(Exercise)
Search the data for "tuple". Return each matching line.

(Supplied records)
----------------------------------------
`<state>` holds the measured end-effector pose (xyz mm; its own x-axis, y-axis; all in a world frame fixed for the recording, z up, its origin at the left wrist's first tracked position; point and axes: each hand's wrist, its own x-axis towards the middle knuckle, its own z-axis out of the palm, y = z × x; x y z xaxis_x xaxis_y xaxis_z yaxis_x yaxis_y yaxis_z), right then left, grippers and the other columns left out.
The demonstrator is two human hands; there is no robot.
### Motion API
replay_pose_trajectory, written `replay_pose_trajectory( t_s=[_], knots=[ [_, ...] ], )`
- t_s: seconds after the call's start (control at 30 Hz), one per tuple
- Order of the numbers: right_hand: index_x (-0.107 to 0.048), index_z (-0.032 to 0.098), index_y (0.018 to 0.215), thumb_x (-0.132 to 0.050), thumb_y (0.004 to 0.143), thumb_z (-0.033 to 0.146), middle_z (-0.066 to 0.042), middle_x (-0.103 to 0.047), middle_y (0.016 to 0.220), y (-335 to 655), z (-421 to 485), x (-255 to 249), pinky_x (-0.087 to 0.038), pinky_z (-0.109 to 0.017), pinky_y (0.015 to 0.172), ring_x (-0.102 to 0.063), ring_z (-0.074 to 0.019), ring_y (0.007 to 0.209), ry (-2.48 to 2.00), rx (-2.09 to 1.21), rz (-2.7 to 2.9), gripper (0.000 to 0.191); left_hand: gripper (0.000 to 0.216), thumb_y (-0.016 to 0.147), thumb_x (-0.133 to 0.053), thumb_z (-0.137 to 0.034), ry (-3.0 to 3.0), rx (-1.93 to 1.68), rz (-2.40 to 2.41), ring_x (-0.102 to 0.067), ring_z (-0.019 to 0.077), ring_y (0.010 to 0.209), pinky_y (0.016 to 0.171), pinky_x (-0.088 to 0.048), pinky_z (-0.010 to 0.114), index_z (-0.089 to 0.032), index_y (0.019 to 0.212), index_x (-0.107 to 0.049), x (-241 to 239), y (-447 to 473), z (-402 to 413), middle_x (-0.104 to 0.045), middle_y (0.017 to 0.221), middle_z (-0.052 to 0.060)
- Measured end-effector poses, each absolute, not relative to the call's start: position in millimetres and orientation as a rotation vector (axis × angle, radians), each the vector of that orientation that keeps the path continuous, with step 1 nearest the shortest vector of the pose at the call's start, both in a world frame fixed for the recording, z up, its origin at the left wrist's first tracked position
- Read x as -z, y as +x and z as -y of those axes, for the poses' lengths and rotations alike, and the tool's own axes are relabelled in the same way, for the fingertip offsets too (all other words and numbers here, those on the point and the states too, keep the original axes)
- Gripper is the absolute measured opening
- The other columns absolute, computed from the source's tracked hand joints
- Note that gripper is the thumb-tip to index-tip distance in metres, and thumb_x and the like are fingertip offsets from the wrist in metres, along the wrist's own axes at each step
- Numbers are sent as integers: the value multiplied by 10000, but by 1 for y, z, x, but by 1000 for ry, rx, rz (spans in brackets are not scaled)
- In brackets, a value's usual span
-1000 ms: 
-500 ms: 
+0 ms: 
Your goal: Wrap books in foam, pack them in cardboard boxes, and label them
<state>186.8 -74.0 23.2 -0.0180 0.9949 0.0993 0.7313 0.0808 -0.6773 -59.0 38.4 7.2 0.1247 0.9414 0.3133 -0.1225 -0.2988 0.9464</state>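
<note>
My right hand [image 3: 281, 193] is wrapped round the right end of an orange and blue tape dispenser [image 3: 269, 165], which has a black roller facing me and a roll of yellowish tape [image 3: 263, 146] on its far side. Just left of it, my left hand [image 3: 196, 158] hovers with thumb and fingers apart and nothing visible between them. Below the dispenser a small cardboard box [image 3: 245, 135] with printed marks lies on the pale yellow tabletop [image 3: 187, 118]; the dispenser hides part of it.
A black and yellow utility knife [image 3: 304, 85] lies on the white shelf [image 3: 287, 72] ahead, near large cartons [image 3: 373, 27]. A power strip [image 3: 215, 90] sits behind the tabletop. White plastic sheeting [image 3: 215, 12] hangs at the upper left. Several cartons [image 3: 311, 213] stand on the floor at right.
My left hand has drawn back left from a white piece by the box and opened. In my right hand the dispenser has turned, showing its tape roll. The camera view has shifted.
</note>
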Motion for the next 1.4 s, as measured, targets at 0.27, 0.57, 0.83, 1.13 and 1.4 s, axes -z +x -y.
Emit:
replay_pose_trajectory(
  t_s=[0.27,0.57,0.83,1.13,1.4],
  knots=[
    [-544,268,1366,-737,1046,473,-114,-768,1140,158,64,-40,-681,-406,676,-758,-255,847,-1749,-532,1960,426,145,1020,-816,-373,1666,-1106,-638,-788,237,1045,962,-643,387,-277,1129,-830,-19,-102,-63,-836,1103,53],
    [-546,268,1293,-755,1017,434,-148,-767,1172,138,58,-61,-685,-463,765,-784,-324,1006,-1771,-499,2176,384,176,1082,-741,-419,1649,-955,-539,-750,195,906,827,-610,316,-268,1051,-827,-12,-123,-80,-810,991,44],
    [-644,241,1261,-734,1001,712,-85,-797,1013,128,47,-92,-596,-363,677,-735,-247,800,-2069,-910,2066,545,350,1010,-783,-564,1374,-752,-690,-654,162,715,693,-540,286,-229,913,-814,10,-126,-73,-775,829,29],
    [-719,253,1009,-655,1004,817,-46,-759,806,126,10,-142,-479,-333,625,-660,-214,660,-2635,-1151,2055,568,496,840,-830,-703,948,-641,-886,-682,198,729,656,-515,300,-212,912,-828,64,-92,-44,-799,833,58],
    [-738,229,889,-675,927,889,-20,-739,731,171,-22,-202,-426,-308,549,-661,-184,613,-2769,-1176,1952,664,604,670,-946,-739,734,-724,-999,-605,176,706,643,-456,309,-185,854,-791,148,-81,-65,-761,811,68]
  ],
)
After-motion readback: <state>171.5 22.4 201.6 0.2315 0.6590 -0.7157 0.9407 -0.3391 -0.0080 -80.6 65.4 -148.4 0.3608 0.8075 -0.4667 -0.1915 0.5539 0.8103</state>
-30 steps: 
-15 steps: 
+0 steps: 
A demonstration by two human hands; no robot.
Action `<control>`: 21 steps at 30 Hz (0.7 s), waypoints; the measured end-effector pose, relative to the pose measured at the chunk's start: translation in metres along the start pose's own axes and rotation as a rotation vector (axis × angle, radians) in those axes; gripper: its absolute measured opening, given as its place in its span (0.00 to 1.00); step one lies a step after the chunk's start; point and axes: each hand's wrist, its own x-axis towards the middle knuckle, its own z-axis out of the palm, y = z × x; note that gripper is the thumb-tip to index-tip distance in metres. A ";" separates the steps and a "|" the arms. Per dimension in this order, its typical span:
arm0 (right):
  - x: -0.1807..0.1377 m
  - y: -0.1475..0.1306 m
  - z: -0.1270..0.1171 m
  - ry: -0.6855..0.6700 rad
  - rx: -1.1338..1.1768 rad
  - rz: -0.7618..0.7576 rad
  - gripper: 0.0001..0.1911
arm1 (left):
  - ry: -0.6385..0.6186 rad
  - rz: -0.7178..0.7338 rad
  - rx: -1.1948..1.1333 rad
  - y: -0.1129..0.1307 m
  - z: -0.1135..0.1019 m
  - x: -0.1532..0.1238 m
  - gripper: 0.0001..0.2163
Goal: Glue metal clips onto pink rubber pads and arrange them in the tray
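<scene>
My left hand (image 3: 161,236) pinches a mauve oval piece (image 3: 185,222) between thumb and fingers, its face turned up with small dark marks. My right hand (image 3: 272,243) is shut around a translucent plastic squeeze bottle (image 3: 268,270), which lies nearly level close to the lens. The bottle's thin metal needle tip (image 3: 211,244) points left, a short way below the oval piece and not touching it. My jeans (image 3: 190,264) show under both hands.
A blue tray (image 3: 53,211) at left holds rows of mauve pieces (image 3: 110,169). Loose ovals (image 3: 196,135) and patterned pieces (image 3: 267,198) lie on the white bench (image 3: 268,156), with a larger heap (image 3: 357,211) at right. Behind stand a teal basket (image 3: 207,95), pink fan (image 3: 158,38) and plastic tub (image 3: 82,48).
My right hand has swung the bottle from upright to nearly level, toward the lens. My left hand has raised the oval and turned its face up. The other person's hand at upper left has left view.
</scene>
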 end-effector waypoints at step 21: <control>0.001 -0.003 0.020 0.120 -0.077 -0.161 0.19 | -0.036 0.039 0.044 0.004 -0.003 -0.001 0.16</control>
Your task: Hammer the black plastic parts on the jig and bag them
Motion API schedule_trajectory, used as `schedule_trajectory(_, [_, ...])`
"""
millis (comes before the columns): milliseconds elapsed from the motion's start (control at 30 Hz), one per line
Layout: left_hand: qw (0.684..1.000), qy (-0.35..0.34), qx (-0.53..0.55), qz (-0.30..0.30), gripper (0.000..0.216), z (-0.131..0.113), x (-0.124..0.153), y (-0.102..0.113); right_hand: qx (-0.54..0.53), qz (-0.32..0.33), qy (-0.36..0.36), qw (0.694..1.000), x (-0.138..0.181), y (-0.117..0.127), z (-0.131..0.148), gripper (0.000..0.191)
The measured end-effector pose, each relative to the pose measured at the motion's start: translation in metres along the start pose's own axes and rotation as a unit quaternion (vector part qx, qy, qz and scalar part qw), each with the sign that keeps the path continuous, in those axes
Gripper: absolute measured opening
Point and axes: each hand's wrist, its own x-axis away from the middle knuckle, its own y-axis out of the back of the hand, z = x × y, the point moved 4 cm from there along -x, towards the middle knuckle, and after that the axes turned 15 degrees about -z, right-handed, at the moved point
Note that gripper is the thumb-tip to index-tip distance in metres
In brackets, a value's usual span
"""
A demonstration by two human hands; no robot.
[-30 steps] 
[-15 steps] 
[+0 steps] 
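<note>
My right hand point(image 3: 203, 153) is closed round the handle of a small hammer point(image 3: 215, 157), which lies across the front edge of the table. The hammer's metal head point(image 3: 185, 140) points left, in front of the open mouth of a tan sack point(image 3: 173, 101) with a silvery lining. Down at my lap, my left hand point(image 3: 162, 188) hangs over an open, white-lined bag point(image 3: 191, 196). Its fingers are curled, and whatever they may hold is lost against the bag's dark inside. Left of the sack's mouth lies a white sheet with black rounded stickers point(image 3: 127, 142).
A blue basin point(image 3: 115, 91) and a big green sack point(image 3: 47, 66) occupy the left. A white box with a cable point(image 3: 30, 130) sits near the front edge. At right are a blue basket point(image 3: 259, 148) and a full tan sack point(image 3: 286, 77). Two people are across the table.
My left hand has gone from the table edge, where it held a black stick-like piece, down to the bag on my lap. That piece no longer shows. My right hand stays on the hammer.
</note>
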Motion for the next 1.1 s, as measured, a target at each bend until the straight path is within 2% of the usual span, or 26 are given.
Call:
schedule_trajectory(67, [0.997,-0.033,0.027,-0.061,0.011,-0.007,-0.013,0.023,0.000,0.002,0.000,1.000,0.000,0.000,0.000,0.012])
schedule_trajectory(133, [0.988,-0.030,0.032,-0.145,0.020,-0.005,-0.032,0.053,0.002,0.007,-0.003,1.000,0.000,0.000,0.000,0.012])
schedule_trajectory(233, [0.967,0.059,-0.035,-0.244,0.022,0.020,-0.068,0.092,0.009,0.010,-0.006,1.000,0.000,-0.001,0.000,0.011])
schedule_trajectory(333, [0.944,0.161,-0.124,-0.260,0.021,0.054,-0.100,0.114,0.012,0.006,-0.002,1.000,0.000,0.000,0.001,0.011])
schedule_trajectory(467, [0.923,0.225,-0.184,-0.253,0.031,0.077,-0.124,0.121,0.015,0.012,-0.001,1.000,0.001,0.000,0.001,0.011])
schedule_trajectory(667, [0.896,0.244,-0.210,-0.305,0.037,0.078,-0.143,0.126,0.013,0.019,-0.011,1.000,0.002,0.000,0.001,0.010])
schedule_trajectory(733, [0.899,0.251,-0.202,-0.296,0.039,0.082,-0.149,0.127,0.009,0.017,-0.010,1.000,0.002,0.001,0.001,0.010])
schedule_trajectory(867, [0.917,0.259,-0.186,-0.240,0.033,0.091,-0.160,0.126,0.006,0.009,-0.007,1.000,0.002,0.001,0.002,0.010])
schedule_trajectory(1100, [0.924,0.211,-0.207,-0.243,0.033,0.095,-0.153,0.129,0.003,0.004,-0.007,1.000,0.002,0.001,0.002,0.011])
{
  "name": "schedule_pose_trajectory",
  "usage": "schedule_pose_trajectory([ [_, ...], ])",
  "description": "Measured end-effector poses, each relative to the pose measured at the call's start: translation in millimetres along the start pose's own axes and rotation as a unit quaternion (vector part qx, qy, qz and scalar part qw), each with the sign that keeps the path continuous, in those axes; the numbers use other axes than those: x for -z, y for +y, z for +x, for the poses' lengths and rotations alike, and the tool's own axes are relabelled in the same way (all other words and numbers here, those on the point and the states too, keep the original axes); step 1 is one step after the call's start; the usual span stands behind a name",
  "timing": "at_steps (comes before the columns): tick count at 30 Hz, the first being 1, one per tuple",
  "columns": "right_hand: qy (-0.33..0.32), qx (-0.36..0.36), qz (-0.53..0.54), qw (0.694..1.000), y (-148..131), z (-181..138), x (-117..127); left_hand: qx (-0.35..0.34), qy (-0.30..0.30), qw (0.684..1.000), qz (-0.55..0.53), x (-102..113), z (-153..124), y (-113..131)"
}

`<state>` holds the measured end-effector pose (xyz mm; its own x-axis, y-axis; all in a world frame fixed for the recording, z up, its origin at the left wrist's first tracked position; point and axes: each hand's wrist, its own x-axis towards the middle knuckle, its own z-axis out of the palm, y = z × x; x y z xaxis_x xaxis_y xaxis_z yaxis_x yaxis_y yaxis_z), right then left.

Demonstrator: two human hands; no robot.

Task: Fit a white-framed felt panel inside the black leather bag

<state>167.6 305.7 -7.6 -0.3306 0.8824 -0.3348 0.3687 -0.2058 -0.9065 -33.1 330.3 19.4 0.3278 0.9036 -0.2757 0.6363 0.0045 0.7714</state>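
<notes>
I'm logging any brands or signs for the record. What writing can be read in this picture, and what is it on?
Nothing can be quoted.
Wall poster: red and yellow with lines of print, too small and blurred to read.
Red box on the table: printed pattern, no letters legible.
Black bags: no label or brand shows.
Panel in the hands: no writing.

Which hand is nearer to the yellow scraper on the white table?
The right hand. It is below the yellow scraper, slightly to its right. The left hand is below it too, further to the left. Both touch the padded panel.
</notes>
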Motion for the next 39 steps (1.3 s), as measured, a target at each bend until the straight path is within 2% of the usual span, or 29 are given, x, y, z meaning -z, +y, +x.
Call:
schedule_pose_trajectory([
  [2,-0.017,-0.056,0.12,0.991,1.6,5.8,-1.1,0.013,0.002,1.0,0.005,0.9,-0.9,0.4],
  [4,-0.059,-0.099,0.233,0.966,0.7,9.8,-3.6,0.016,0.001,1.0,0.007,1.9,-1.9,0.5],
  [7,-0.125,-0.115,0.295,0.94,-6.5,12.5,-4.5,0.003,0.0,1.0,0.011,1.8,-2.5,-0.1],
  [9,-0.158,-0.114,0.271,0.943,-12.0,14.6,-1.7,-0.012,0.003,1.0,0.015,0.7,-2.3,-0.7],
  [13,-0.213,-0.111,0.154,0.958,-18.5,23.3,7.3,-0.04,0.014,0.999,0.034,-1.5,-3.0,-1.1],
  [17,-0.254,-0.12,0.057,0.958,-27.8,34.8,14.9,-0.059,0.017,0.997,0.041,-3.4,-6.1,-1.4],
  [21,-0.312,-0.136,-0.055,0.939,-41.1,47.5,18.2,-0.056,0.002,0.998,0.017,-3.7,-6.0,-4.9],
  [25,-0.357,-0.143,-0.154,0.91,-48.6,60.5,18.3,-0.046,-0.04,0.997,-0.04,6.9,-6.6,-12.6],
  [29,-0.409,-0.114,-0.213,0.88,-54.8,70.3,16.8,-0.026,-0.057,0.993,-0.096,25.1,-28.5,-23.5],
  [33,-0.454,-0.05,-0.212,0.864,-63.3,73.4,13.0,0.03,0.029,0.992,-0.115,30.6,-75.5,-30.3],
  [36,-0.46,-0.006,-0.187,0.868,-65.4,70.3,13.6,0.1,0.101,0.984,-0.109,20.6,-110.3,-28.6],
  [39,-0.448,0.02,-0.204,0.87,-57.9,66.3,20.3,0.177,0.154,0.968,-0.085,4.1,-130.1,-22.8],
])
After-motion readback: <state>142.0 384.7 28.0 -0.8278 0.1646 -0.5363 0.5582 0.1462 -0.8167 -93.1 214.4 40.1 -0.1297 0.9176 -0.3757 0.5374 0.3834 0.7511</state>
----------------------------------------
(Task response)
- t_s: seconds after the call's start (control at 30 Hz), one per tuple
  "timing": "at_steps (comes before the columns): tick count at 30 Hz, the first being 1, one per tuple",

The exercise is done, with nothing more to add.